Department of Oncology, Johns Hopkins University School of Medicine, Baltimore, MD, USA.
Department of Computer Science, Johns Hopkins University, Baltimore, MD, USA.
BMC Bioinformatics. 2020 Oct 14;21(1):453. doi: 10.1186/s12859-020-03796-9.

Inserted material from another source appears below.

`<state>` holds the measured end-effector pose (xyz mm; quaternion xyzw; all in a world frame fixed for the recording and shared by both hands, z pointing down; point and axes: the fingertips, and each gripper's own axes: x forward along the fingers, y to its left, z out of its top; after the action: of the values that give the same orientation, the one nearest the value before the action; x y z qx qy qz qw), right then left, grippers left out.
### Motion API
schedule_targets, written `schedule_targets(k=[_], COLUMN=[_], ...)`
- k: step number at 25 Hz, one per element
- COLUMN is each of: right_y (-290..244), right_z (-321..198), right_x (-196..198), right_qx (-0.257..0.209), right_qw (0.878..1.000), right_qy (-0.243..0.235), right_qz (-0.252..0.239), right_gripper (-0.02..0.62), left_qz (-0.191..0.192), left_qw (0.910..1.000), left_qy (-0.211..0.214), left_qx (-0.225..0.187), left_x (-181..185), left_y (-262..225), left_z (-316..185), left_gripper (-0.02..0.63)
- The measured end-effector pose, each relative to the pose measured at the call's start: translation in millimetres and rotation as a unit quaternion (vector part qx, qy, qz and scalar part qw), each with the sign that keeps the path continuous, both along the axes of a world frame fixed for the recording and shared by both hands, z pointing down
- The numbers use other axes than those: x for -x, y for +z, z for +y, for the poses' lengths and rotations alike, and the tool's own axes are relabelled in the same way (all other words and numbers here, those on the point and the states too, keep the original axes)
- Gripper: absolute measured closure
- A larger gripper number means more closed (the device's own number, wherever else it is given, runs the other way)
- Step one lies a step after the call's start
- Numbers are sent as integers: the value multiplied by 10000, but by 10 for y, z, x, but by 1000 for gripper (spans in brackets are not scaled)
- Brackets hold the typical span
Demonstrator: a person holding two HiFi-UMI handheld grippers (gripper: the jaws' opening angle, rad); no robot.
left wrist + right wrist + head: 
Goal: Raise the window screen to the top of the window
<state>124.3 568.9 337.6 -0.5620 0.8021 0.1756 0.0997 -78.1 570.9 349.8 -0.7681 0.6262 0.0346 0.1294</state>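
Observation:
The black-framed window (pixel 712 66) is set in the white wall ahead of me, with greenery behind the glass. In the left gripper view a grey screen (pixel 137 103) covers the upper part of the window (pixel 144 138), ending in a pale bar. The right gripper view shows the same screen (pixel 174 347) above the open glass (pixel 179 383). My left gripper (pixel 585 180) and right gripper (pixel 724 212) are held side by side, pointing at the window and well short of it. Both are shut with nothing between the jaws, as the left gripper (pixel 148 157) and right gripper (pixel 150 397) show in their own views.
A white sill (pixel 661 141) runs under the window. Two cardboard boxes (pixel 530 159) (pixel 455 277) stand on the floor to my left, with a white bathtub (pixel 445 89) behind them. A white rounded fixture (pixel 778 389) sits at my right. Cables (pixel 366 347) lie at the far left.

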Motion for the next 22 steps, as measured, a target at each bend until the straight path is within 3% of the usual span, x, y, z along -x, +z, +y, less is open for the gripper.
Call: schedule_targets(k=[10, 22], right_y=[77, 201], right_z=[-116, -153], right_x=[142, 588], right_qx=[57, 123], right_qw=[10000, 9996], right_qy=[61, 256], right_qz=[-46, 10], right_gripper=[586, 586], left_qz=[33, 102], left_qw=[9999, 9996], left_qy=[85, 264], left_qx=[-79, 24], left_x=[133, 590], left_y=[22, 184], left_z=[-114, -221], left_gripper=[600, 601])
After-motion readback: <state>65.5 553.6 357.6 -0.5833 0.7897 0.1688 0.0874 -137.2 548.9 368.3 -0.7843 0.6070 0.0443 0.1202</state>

Bayesian factorization methods, including Coordinated Gene Activity in Pattern Sets (CoGAPS), are emerging as powerful analysis tools for single cell data. However, these methods have greater computational costs than their gradient-based counterparts. These costs are often prohibitive for analysis of large single-cell datasets. Many such methods can be run in parallel which enables this limitation to be overcome by running on more powerful hardware. However, the constraints imposed by the prior distributions in CoGAPS limit the applicability of parallelization methods to enhance computational efficiency for single-cell analysis.
We developed a new software framework for parallel matrix factorization in Version 3 of the CoGAPS R/Bioconductor package to overcome the computational limitations of Bayesian matrix factorization for single cell data analysis. This parallelization framework provides asynchronous updates for sequential updating steps of the algorithm to enhance computational efficiency. These algorithmic advances were coupled with new software architecture and sparse data structures to reduce the memory overhead for single-cell data.
Altogether our new software enhance the efficiency of the CoGAPS Bayesian matrix factorization algorithm so that it can analyze 1000 times more cells, enabling factorization of large single-cell data sets.
贝叶斯因子分解方法,包括模式集协调基因活性(CoGAPS),正在成为单细胞数据的强大分析工具。然而,这些方法的计算成本比基于梯度的方法更高。对于大型单细胞数据集的分析,这些成本通常是不可逾越的。许多这样的方法可以并行运行,这使得通过在更强大的硬件上运行来克服这种限制成为可能。然而,CoGAPS 中的先验分布所施加的约束限制了并行化方法的适用性,以提高单细胞分析的计算效率。
我们在 CoGAPS R/Bioconductor 包的第 3 版中开发了一个新的并行矩阵分解软件框架,以克服贝叶斯矩阵分解在单细胞数据分析中的计算限制。这个并行化框架为算法的顺序更新步骤提供异步更新,以提高计算效率。这些算法上的改进与新的软件架构和稀疏数据结构相结合,减少了单细胞数据的内存开销。
总的来说,我们的新软件增强了 CoGAPS 贝叶斯矩阵分解算法的效率,使其能够分析 1000 倍以上的细胞,从而能够对大型单细胞数据集进行分解。